Jean-Marie Vauchez, président de l’Organisation nationale des éducateurs spécialisés (Ones)
C’est le deuxième métier le plus représenté du secteur privé à but non lucratif de la branche sanitaire, sociale et médico-sociale (Bass) [1] : 58 400 éducateurs spécialisés y travaillent, dont plus de 26 000 dans le champ du handicap et plus de 20 000 dans le champ de la protection de l’enfance. « Une minorité des éducateurs spécialisés travaillent dans le secteur public » observe Jean-Marie Vauchez, président de l’Organisation nationale des éducateurs spécialisés (ONES), et essentiellement dans la fonction publique territoriale ou d’État.
La profession, réglementée, nécessite une formation théorique et pratique de trois ans, sanctionnée par l’obtention d’un diplôme d’État (DEES). Nouveauté de cette rentrée 2018, ce sésame passe du niveau III au niveau II et au grade licence, facilitant l’inscription dans un parcours universitaire et la poursuite d’études. Une reconnaissance qui ne satisfait cependant pas certains représentants de la profession. « Seuls ceux qui sont entrés dans leur formation en septembre seront diplômés d’un niveau II, tonne Jean-Marie Vauchez. Des éducateurs spécialisés vont donc effectuer le même travail, mais tous n’auront cependant pas le même statut, pas forcément le même salaire, etc. C’est vraiment aberrant ».
Un pilier de l'accompagnement
Les nouveaux référentiels de compétences ne modifient cependant pas les piliers du métier. « Ils permettent même de recentrer le diplôme sur l’accompagnement, observe Jean-Marie Vauchez. C’est une clarification que nous avions demandée ». La mission de l’éducateur spécialisé ? Concourir à l’éducation d’enfants et d’adolescents ou à l’accompagnement d’adultes présentant un handicap, des troubles du comportement ou encore des difficultés d’insertion. Ce professionnel de l’action sociale et médico-sociale aide les personnes en difficulté à restaurer ou à préserver leur autonomie, à développer leurs capacités de socialisation, d’intégration et d’insertion ; il favorise également les actions de prévention. Le métier, qui nécessite des aptitudes au travail d’équipe, à l’écoute ou encore à la prise de recul, s’exerce traditionnellement dans une relation socio-éducative de proximité, même s’il s’est transformé ces vingt dernières années. « Les missions de coordination se développent sur une partie du temps de travail, parfois même à temps plein dans certaines institutions, analyse Jean-Marie Vauchez. Sur ces postes de coordinateur, le travail de l’éducateur spécialisé vise à mettre en musique les interventions des différents professionnels (du paramédical, de la rééducation, du scolaire, etc.) auprès d’un usager, en cohérence avec le projet personnalisé apparu en 2002. De ce fait, les professionnels s’éloignent du terrain ».
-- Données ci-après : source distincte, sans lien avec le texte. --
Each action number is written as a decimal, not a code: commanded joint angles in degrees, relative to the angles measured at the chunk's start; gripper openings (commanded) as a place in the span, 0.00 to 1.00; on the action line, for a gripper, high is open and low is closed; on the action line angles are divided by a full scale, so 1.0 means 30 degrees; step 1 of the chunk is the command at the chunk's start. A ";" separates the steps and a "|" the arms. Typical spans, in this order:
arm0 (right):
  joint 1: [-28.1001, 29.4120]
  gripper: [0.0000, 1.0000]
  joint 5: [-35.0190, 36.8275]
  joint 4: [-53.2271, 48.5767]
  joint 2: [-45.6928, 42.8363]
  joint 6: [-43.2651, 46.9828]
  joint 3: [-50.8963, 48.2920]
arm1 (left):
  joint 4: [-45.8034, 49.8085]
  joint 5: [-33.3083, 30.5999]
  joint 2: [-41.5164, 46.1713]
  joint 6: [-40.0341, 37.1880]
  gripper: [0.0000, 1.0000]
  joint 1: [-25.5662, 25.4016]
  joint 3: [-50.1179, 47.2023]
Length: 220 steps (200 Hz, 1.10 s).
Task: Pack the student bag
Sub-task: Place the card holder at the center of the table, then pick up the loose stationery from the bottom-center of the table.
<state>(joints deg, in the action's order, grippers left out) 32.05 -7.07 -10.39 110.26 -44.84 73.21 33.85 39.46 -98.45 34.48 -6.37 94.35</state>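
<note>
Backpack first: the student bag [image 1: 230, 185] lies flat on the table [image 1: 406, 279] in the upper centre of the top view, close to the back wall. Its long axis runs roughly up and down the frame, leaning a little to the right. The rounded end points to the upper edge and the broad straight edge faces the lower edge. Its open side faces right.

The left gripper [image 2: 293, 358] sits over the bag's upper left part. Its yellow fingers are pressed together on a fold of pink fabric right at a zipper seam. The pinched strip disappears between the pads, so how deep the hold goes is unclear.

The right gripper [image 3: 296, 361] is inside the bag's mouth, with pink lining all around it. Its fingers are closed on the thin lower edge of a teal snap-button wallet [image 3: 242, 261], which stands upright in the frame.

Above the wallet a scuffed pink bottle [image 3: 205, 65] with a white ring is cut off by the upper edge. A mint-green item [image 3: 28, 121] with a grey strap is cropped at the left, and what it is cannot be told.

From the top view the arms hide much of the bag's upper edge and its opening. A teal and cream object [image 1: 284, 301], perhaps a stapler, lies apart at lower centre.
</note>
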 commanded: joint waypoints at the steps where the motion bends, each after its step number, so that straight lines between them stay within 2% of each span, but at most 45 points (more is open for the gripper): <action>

Un profil qui attire moins
Le métier, qui a vu disparaître de nombreux acteurs de la prévention spécialisé ces dix dernières années – et donc ceux que l’on appelle « les éducateurs de rue » – faute de financements publics, attire moins les candidats qu’auparavant. Après une augmentation continue des effectifs dans les centres de formation de 2002 à 2011, le nombre d’inscrits baisse, passant de 14 398 étudiants en 2011 à 13 593 en 2016, selon les chiffres de la Direction de la recherche, des études, de l'évaluation et des statistiques (Drees) [2]. La profession, où les rémunérations s’échelonnent de 1600 euros brut par mois au début, jusqu’à 3100 euros, selon les conventions collectives, permet pourtant des évolutions de carrière. L’éducateur spécialisé a ainsi la possibilité de s’orienter vers des fonctions de chef de service ou de direction d’établissements. La moitié des personnes qui préparent le certificat d’aptitude aux fonctions d’encadrement et de responsable d’unité d’intervention sociale (Caferuis) ont d’ailleurs un diplôme d’éducateur spécialisé, selon une étude de l’Observatoire du fonds de formation Unifaf.
[1] Selon l'enquête emploi 2017 de l'Observatoire Unifaf.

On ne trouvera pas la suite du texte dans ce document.